Absurdo
O GLOBO - 16/07/09
Não tenho acompanhado essa novela que se passa no Brasil e na Índia mas sei que tanto aqui como lá se fala o mesmo português com a mesma variação de sotaques. Nada a estranhar, o cinema nos acostumou justamente com essa suspensão da lógica sem a qual a compreensão da trama seria impossível, salvo com legendas, que no caso só complicariam mais as coisas. E deve-se dar graças a Deus e aos produtores por terem evitados absurdos dentro do absurdo como o do filme The Young Lions (Os Deuses Vencidos, dirigido, me informa o Google, por Edward Dmytryk, com Marlon Brando, Montgomery Clift e Dean Martin) em que Brando faz o papel de um oficial alemão. Por alguma razão, decidiram que ele deveria falar inglês com um sotaque alemão. Nenhum outro alemão do filme fala com sotaque alemão, só o Brando. Ele acaba se desencantado com a guerra e vira-se contra seus companheiros de farda mas suspeita-se que seu problema tem alguma coisa a ver com o sotaque inexplicável. “Esse cara está nos gozando” devem ter pensado os outros oficiais alemães, que se comunicam em inglês perfeito.

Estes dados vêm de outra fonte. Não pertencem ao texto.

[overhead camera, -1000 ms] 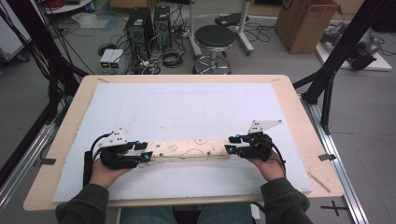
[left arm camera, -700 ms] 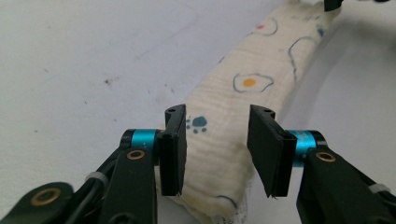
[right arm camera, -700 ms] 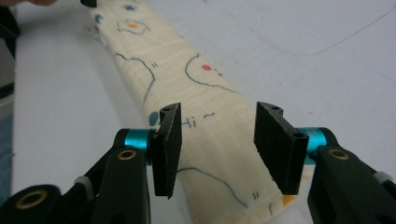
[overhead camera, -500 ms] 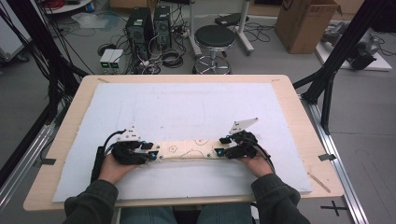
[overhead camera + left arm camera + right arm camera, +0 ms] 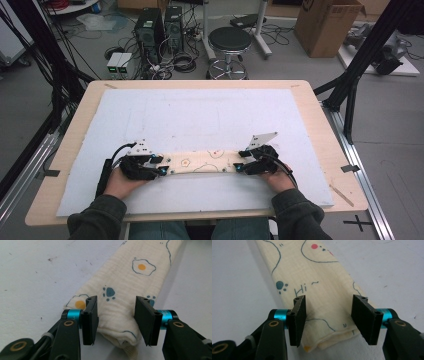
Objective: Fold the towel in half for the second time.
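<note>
White foam matting [image 5: 210, 115] covers the table, and a folded, cartoon-print cloth [image 5: 202, 162] lies along its near edge. Left gripper [image 5: 116, 316] straddles one end loosely; right gripper [image 5: 331, 315], jaws just widened, straddles the other, pads clear. Closing unevenly could pinch one layer and let the fold slip open

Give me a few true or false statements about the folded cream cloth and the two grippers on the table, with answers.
1. The folded cream cloth with fried-egg prints lies as a long strip between both grippers. True.
2. The left gripper is clamped shut on the cloth. False: its jaws stand open, astride the cloth's end.
3. The right gripper has open jaws. True.
4. The cloth rests on bare wood. False: it lies on a white foam sheet.
</note>
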Motion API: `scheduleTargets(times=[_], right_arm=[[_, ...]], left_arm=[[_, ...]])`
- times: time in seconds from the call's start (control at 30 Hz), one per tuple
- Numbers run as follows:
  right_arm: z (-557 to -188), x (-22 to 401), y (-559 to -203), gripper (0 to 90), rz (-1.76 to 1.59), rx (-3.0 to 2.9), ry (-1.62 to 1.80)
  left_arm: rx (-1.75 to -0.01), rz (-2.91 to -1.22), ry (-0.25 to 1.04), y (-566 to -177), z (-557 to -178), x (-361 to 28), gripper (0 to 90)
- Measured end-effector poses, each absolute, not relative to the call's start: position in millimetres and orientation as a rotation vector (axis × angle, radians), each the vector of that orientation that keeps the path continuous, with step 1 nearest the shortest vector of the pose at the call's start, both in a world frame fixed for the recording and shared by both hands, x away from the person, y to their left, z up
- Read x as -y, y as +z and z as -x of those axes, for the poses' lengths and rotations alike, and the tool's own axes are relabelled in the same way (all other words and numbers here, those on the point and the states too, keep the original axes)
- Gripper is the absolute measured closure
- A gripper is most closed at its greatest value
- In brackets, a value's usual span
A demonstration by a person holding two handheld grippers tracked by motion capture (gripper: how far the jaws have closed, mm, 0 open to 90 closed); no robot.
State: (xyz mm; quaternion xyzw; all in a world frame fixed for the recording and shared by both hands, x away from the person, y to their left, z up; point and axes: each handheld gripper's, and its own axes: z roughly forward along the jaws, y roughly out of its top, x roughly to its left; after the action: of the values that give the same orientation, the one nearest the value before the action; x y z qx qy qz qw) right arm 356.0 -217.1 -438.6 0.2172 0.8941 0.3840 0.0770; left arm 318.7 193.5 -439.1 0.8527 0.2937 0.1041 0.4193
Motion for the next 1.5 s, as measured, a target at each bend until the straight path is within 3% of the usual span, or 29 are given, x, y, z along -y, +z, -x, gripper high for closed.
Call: scheduleTargets(times=[0.47, 0.63, 0.93, 1.27, 1.5], right_arm=[[-354.3, 219.8, -442.8, 45.0, -0.637, -2.647, 1.197], [-352.3, 218.7, -441.6, 41.4, -0.645, -2.644, 1.211], [-353.5, 234.6, -429.6, 43.4, -0.718, -2.553, 1.358], [-375.5, 242.9, -428.1, 49.5, -0.843, -2.551, 1.331], [-390.9, 241.1, -432.9, 52.0, -0.899, -2.644, 1.380]], left_arm=[[-0.735, -2.134, 0.270, -440.3, -318.0, -193.7, 53.8], [-0.732, -2.131, 0.269, -438.7, -316.2, -192.3, 49.3], [-0.753, -2.049, 0.289, -429.1, -314.3, -199.7, 44.1], [-0.781, -1.995, 0.323, -423.4, -319.7, -203.4, 44.8], [-0.912, -1.951, 0.293, -426.4, -338.3, -214.9, 50.6]])
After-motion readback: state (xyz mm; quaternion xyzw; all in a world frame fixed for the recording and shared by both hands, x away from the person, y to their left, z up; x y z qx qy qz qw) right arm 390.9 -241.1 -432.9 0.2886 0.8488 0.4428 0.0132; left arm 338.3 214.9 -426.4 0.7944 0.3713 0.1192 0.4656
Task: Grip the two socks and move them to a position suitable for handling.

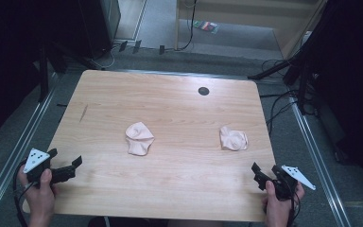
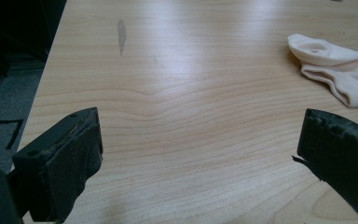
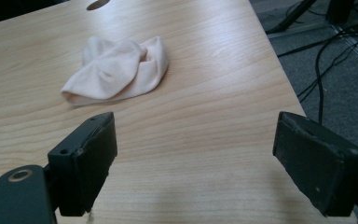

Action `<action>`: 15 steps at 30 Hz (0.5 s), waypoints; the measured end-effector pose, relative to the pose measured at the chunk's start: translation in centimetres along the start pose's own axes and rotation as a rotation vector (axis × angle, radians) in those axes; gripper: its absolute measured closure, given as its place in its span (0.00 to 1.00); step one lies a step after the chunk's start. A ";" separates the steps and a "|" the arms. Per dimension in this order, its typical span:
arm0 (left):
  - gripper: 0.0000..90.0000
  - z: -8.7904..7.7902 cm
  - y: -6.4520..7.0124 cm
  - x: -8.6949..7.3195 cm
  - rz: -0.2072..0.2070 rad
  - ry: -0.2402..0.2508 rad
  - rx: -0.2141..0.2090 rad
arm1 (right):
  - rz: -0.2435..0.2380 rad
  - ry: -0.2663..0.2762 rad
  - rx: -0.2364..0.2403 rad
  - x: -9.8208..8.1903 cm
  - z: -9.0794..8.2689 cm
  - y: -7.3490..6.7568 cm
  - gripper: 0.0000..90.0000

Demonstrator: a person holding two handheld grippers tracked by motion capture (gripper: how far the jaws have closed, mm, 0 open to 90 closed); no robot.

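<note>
I held both grippers released and empty over the bench (image 1: 179, 179): left gripper (image 1: 78, 163) at the near-left corner, right gripper (image 1: 257, 171) near-right. 2 pale socks lay well ahead, the left sock (image 1: 139, 138) mid-bench, the right sock (image 1: 233, 138) beside the right edge.

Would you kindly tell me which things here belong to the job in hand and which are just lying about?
Belongs to the job:
- crumpled pale pink sock near the table's middle
- crumpled pale pink sock towards the right edge
- left gripper, open
- right gripper, open

Just lying about:
- light wooden table
- black cables on the grey floor
- colourful packet on the floor
</note>
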State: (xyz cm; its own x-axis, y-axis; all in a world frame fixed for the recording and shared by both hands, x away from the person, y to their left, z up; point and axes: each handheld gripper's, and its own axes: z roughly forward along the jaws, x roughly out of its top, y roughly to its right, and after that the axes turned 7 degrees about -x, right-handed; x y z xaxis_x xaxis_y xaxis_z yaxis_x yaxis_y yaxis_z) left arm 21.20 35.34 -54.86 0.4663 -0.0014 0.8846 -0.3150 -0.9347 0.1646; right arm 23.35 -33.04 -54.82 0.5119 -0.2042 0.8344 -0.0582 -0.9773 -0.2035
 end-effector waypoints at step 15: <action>0.00 1.4 -0.2 0.8 -0.050 0.034 -0.019 | -0.044 0.021 0.084 1.1 -0.1 -3.7 0.15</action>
State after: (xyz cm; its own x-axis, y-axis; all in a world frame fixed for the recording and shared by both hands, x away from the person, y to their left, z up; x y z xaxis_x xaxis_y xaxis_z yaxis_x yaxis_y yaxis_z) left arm 22.83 34.99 -54.80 0.4538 0.0570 0.8893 -0.3080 -0.9264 0.2166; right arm 24.03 -29.70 -53.12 0.4944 -0.1631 0.8538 0.0368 -0.9774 -0.2081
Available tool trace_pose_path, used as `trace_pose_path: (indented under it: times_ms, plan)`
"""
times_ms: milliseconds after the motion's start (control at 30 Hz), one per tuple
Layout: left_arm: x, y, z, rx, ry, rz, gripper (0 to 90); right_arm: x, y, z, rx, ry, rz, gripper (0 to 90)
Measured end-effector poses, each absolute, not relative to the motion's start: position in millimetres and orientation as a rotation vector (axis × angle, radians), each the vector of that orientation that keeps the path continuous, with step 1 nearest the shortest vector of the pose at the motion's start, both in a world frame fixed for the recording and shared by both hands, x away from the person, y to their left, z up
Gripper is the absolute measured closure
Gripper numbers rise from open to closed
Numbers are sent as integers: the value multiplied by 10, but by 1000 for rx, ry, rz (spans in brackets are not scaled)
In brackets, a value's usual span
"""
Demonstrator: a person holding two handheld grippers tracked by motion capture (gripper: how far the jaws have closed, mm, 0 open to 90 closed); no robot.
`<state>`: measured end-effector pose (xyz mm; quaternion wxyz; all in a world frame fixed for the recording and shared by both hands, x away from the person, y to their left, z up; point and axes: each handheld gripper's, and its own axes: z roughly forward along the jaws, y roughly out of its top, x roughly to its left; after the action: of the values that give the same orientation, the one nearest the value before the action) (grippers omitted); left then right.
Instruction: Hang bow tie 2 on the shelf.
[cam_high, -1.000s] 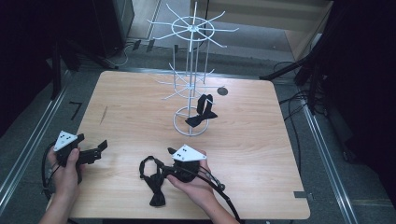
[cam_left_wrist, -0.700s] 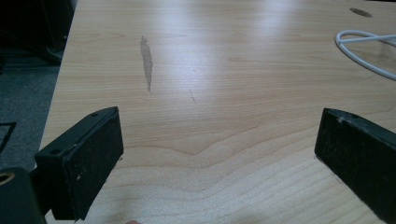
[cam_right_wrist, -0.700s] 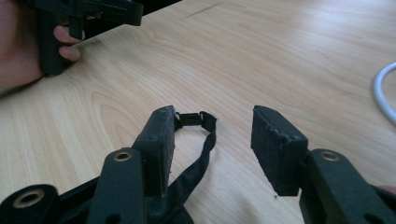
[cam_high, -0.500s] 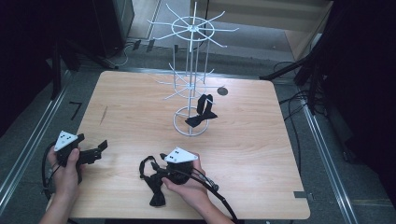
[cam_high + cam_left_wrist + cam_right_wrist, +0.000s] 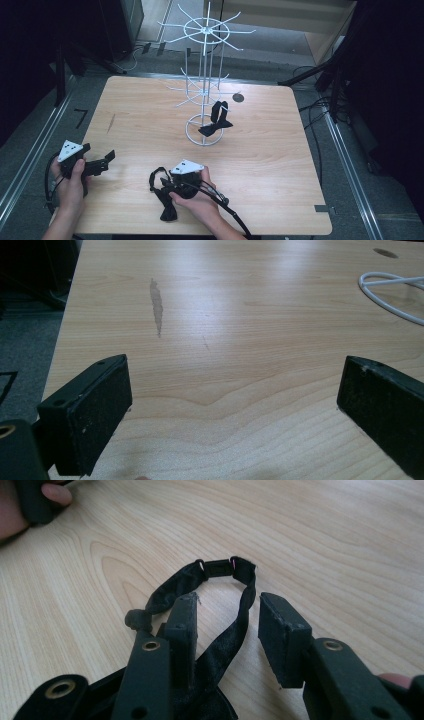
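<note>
Pale wood worktop [image 5: 260, 150]. Your right tool [image 5: 227, 630] released, jaws astride bow tie strap [image 5: 245, 611]; strap runs straight ahead. Left tool [image 5: 225, 405] released, idle, well apart.

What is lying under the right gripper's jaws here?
A black bow tie lies on the table, its strap loop running between the open jaws of the right gripper. The bow itself is mostly covered by the gripper body.

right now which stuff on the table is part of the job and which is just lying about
In play:
- bow tie on the table, strap between the right claw jaws
- white wire rack
- bow tie hung on rack
- left claw, open over bare wood

Lying about:
- round dark spot behind the rack
- floor cables
</note>
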<state>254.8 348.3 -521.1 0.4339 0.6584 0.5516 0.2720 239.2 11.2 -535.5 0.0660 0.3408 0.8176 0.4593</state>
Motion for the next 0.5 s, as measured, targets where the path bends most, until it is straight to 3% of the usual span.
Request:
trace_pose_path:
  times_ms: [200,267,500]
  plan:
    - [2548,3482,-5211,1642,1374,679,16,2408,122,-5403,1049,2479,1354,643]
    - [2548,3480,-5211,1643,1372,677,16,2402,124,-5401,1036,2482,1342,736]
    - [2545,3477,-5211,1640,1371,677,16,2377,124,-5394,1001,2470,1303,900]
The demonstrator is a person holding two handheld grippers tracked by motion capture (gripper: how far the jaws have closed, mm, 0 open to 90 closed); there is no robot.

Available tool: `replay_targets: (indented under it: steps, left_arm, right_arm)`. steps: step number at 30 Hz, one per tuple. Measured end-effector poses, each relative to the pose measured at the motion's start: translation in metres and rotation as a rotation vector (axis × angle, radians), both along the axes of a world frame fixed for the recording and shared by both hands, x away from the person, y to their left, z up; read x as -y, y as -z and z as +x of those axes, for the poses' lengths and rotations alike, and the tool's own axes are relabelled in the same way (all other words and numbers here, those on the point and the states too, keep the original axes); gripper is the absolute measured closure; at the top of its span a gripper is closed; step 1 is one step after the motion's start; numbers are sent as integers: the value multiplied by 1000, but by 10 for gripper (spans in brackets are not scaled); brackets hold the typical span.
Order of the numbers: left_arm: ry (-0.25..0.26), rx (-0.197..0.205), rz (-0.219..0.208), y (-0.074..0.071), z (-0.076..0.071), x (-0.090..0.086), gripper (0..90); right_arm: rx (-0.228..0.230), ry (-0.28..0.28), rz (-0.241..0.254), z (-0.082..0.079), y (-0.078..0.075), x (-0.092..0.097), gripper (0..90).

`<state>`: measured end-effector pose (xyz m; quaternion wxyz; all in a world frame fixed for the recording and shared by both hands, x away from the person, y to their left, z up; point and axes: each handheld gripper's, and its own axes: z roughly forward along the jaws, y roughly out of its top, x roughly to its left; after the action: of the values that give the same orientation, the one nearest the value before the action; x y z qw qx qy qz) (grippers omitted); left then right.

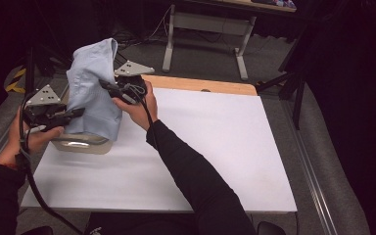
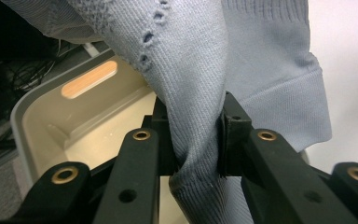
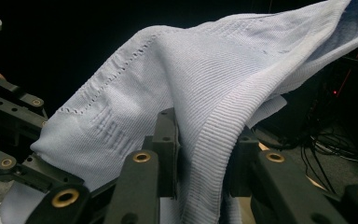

Nos filmes americanos sobre a Roma antiga convencionou-se que os aristocratas fossem interpretados por atores ingleses, falando o inglês da Rainha, e a plebe por atores com sotaque americano. No filme Spartacus o super-patrício Crassus, vivido por Laurence Olivier, fala como um nobre inglês e seu servo Antoninus fala como Tony Curtis, que é de Brooklyn, NY. Seria uma auto-crítica americana, um reconhecimento da sua culpa na vulgarização do idioma, se não fosse por um fato. Na Roma antiga, pelo menos no cinema, a plebe era virtuosa e o patriciado corrupto, e seu inglês bem falado apenas uma prova de afetação.